**WHAT NEEDS TO BE DONE:**
Beginning with the line that holds "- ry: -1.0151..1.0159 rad" in the data below, give again every line through the one that holds "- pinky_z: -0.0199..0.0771", exactly as written.

■ ■ ■ ■ ■ ■ ■

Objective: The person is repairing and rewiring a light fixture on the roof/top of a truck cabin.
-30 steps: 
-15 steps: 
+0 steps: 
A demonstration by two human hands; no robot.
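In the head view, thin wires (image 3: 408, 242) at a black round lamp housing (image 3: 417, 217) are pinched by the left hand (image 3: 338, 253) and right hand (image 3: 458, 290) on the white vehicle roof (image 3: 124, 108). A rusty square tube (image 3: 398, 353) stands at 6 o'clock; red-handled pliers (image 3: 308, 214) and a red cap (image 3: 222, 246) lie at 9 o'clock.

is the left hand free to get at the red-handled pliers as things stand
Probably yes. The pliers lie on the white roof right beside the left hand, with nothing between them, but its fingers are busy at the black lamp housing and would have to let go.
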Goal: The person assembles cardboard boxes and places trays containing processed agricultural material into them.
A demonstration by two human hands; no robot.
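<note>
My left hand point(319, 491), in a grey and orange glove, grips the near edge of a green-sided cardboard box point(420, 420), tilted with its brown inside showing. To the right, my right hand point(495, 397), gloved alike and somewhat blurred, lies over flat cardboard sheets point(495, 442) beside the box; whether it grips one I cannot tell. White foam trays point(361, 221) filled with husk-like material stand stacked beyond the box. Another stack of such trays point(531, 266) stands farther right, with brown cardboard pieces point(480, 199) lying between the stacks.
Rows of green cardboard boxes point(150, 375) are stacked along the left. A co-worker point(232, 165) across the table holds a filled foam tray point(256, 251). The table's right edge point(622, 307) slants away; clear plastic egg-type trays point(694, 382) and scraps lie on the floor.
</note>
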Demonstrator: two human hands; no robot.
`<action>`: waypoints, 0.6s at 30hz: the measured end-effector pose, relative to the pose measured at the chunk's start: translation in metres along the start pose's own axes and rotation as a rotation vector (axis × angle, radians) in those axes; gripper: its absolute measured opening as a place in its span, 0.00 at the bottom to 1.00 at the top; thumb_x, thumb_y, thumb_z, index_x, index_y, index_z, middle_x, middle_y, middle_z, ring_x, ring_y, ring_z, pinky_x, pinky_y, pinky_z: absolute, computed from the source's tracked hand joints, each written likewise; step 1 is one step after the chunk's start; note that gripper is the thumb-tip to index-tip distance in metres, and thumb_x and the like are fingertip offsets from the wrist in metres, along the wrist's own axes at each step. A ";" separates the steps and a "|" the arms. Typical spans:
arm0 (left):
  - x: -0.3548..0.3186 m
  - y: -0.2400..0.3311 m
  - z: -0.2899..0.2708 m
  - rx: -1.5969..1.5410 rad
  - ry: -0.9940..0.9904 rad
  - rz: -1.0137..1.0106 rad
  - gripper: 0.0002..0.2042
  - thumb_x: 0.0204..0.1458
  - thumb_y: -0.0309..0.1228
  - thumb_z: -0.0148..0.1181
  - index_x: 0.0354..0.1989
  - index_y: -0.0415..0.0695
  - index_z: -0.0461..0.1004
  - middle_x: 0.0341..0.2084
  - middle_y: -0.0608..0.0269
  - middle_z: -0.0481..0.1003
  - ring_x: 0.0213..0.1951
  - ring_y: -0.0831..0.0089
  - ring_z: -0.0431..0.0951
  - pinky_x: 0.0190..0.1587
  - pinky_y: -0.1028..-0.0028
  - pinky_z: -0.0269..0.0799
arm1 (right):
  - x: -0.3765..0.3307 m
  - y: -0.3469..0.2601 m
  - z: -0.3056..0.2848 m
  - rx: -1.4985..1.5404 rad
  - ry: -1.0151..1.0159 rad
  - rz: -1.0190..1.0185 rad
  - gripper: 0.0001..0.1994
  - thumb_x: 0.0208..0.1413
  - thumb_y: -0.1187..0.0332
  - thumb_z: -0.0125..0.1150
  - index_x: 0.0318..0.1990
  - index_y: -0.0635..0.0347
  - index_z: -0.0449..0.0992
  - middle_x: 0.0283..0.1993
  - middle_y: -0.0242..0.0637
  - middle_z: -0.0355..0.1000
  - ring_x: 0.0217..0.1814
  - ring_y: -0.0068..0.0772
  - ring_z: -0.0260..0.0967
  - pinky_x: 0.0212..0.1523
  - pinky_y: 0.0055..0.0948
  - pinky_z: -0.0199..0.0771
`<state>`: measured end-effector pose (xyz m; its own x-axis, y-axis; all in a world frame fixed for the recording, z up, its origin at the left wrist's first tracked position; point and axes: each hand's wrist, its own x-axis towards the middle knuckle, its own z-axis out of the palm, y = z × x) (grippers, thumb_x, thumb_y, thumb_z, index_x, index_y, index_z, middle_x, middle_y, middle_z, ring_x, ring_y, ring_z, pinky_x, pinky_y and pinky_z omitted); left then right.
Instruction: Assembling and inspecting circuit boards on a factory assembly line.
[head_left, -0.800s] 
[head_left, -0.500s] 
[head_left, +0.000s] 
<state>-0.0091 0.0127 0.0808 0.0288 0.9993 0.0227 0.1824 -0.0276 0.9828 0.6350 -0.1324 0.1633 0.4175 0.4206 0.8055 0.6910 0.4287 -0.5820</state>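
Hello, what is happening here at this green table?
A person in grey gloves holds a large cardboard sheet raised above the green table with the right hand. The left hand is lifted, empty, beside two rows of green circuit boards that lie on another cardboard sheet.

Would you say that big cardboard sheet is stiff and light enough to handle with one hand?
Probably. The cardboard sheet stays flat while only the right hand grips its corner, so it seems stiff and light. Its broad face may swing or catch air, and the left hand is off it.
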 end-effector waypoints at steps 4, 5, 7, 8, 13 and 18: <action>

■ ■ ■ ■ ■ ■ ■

**REPLY:**
  - ry: -1.0151..1.0159 rad
  - rz: -1.0190..1.0185 rad
  - gripper: 0.0001..0.1994
  - thumb_x: 0.0208..0.1413
  - thumb_y: -0.1187..0.0332
  - thumb_z: -0.0125..0.1150
  - index_x: 0.0318..0.1990
  - index_y: -0.0635..0.0347
  - index_z: -0.0449..0.0992
  - middle_x: 0.0283..0.1993
  - middle_y: -0.0242..0.0637
  - middle_z: -0.0355..0.1000
  - ring_x: 0.0217..0.1814
  - ring_y: -0.0068..0.0772
  - ring_z: -0.0260..0.0967
  - pinky_x: 0.0212..0.1523
  - pinky_y: 0.0055..0.0948
  - pinky_z: -0.0199..0.0771

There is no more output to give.